> _Extracted data entries_
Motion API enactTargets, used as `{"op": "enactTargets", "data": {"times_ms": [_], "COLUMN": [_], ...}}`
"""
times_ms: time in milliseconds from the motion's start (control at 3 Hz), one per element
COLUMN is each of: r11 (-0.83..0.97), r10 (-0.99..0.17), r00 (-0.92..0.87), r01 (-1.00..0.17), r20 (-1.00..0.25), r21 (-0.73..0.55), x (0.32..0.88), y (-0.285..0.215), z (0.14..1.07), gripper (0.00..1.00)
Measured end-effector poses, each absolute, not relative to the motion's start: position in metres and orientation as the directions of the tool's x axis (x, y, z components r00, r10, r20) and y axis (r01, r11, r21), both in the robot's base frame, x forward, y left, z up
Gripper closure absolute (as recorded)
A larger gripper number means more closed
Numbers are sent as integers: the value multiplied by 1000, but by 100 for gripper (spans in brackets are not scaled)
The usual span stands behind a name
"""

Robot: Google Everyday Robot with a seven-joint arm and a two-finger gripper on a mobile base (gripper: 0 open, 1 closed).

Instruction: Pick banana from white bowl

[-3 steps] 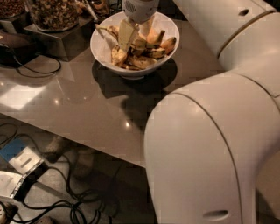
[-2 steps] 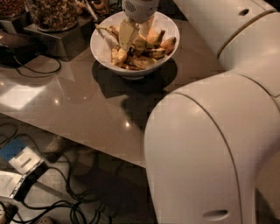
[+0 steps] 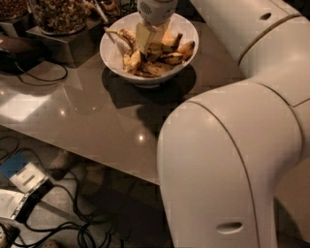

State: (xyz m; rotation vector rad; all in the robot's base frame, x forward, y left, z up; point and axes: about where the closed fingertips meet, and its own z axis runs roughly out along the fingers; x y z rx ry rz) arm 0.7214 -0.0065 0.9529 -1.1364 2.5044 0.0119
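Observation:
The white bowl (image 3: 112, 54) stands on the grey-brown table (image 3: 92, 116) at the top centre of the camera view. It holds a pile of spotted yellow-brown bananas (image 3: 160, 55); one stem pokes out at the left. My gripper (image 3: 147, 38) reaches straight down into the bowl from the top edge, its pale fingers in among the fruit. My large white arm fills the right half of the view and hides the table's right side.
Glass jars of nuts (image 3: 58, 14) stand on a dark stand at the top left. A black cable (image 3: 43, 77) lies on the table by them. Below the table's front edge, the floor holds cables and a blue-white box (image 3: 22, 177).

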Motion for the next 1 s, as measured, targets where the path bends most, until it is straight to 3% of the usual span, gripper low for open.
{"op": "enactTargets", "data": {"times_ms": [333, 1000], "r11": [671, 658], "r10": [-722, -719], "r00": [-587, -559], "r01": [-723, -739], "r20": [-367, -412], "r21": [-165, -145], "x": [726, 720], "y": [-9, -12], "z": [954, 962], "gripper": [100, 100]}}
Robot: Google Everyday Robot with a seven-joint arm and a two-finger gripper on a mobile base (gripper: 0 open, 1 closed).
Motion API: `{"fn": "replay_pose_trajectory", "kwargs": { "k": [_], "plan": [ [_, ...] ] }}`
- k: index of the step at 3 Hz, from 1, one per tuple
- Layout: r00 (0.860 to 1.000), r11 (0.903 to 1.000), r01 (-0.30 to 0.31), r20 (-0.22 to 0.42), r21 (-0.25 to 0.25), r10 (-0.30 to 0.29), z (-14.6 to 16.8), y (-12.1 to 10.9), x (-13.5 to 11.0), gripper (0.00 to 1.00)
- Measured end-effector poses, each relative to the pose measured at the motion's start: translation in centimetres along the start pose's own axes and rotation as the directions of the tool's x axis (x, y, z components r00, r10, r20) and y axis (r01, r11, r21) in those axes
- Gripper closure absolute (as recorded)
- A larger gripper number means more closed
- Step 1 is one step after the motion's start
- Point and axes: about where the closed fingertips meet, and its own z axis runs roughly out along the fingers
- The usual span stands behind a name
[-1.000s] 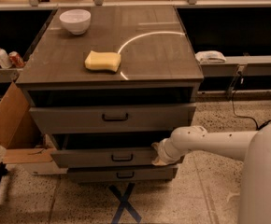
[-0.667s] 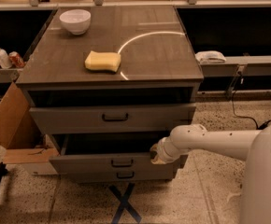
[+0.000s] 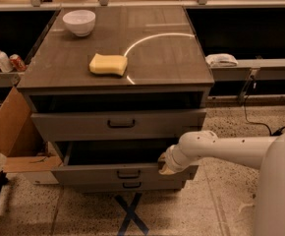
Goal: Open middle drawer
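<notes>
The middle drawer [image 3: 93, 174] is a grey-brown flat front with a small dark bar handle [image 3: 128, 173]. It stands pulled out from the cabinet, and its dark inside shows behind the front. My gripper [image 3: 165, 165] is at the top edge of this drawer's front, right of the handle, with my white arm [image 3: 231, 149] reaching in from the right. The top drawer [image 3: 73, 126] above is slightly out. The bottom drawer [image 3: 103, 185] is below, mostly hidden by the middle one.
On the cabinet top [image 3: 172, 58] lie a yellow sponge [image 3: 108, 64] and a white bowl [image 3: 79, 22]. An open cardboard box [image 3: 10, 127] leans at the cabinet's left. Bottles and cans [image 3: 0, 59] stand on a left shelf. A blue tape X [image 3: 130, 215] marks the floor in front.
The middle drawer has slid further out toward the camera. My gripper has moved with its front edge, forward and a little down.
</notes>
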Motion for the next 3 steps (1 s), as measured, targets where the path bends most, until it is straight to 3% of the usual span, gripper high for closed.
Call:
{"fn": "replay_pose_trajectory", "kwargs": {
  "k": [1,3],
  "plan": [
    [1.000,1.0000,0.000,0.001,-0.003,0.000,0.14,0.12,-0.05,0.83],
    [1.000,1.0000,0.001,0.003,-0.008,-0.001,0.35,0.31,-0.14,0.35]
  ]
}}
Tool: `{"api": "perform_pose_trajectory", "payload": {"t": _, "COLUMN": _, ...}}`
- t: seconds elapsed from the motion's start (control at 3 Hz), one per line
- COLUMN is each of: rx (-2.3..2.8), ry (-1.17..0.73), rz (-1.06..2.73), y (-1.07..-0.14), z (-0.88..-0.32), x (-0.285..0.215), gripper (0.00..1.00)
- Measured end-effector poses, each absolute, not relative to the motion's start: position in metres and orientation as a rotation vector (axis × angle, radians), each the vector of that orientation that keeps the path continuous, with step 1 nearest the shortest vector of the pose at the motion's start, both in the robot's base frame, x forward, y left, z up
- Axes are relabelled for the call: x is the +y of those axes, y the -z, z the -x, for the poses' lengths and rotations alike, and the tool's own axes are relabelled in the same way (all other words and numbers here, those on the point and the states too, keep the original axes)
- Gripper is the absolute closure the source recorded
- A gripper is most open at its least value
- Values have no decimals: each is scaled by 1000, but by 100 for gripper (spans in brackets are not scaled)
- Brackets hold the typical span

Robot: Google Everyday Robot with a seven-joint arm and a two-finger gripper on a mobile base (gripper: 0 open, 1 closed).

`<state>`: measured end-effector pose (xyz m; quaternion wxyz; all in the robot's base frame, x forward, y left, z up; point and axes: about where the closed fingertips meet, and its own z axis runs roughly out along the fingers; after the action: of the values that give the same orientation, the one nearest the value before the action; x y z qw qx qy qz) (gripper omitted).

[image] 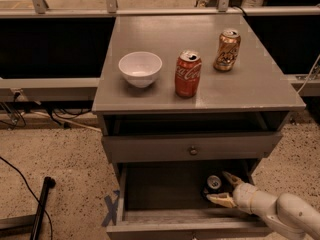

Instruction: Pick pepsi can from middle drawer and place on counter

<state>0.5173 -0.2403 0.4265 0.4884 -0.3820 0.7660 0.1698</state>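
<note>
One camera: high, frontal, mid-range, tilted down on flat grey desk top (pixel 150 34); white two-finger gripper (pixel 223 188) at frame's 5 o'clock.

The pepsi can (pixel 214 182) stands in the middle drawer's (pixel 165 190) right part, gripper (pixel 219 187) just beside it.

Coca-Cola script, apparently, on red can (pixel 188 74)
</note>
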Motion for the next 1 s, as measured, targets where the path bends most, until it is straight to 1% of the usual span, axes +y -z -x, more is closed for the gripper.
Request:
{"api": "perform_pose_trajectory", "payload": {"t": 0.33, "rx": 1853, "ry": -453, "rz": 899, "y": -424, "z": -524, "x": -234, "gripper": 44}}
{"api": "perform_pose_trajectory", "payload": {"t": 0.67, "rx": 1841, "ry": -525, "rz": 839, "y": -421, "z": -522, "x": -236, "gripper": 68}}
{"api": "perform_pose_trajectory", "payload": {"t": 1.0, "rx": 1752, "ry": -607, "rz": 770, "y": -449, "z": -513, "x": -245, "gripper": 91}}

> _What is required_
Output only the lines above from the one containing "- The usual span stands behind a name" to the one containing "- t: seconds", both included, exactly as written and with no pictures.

> _Written reply_
- The usual span stands behind a name
[-1.000s] 
[-0.667s] 
[+0.000s] 
Goal: Open middle drawer
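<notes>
The middle drawer [image 3: 93, 174] is a grey-brown flat front with a small dark bar handle [image 3: 128, 173]. It stands pulled out from the cabinet, and its dark inside shows behind the front. My gripper [image 3: 165, 165] is at the top edge of this drawer's front, right of the handle, with my white arm [image 3: 231, 149] reaching in from the right. The top drawer [image 3: 73, 126] above is slightly out. The bottom drawer [image 3: 103, 185] is below, mostly hidden by the middle one.
On the cabinet top [image 3: 172, 58] lie a yellow sponge [image 3: 108, 64] and a white bowl [image 3: 79, 22]. An open cardboard box [image 3: 10, 127] leans at the cabinet's left. Bottles and cans [image 3: 0, 59] stand on a left shelf. A blue tape X [image 3: 130, 215] marks the floor in front.
The middle drawer has slid further out toward the camera. My gripper has moved with its front edge, forward and a little down.
</notes>
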Motion for the next 3 steps (1 s), as measured, targets where the path bends most, until it is straight to 3% of the usual span, gripper high for closed.
Call:
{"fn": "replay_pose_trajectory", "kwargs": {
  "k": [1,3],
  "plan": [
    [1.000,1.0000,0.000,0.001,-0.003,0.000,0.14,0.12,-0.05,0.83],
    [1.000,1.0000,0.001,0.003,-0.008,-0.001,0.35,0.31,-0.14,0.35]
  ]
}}
Tool: `{"api": "perform_pose_trajectory", "payload": {"t": _, "COLUMN": _, ...}}`
- t: seconds elapsed from the motion's start (control at 3 Hz), one per line

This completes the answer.